Implement DFS Algo
Problem Statement
Given a graph represented as an adjacency list and a starting vertex, perform a Depth-First Search (DFS) traversal and return the order in which vertices are visited.
Example:
- Input:
V = 5, Edges = [[0,1],[0,2],[1,3],[2,4]], start = 0 - Output:
[0, 1, 3, 2, 4]
Noob-Friendly Explanation
Imagine you're in a maze. DFS means you pick one path and keep going as deep as possible until you hit a dead end. Then you backtrack and try the next path. It's like exploring a cave — you go all the way down one tunnel before coming back to try another.
You can do this using recursion (the function calls itself) or a stack (last-in-first-out, like a stack of plates).

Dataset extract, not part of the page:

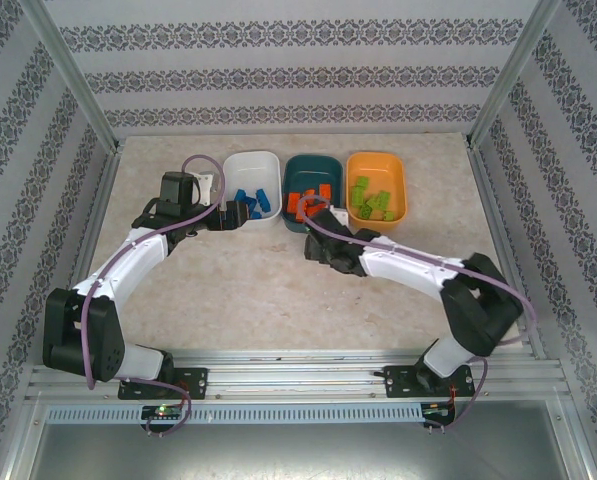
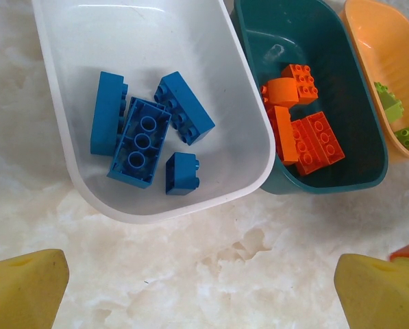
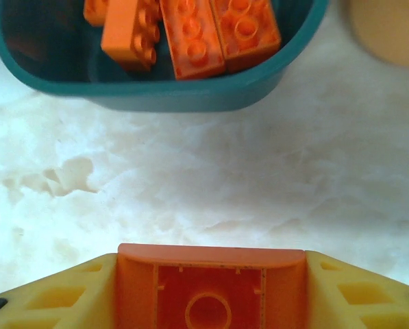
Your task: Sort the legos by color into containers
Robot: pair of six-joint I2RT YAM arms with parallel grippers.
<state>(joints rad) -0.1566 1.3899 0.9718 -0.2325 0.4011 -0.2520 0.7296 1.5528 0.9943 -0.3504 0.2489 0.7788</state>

Approach 1: Brute Force (Using Adjacency Matrix)
Intuition
Store the graph in an adjacency matrix. For each vertex, scan the entire row to find unvisited neighbors and recursively visit them.
Algorithm
- Create a V×V adjacency matrix from the edges.
- Start DFS from the given vertex.
- Mark the vertex as visited, print it.
- Scan the entire row to find neighbors and recursively visit unvisited ones.
public class DFSBruteForce {
static void dfs(int[][] matrix, boolean[] visited, int node, int V) {
visited[node] = true;
System.out.print(node + " ");
// Scan entire row — O(V) per vertex
for (int i = 0; i < V; i++) {
if (matrix[node][i] == 1 && !visited[i]) {
dfs(matrix, visited, i, V);
}
}
}
public static void main(String[] args) {
int V = 5;
int[][] edges = {{0,1},{0,2},{1,3},{2,4}};
int[][] matrix = new int[V][V];
for (int[] edge : edges) {
matrix[edge[0]][edge[1]] = 1;
matrix[edge[1]][edge[0]] = 1;
}
boolean[] visited = new boolean[V];
dfs(matrix, visited, 0, V); // Output: 0 1 3 2 4
}
}Complexity Analysis
- Time Complexity: O(V^2) — for each vertex we scan an entire row of V elements.
- Space Complexity: O(V^2) — for the adjacency matrix.
Approach 2: Optimal (Using Adjacency List)
Intuition
Use an adjacency list so we only visit actual neighbors. Use recursion to go as deep as possible before backtracking.
Algorithm
- Build an adjacency list from the edges.
- Create a visited array.
- Call the recursive DFS function from the start vertex.
- In the DFS function, mark the vertex visited, add to result, and recurse for all unvisited neighbors.
import java.util.ArrayList;
import java.util.List;
public class DFSOptimal {
static void dfs(List<List<Integer>> adj, boolean[] visited, int node, List<Integer> result) {
visited[node] = true;
result.add(node);
for (int neighbor : adj.get(node)) {
if (!visited[neighbor]) {
dfs(adj, visited, neighbor, result);
}
}
}
public static void main(String[] args) {
int V = 5;
int[][] edges = {{0,1},{0,2},{1,3},{2,4}};
List<List<Integer>> adj = new ArrayList<>();
for (int i = 0; i < V; i++) {
adj.add(new ArrayList<>());
}
for (int[] edge : edges) {
adj.get(edge[0]).add(edge[1]);
adj.get(edge[1]).add(edge[0]);
}
boolean[] visited = new boolean[V];
List<Integer> result = new ArrayList<>();
dfs(adj, visited, 0, result);
System.out.println(result); // [0, 1, 3, 2, 4]
}
}Complexity Analysis
- Time Complexity: O(V + E) — each vertex and edge is visited exactly once.
- Space Complexity: O(V) — for the visited array and recursion stack.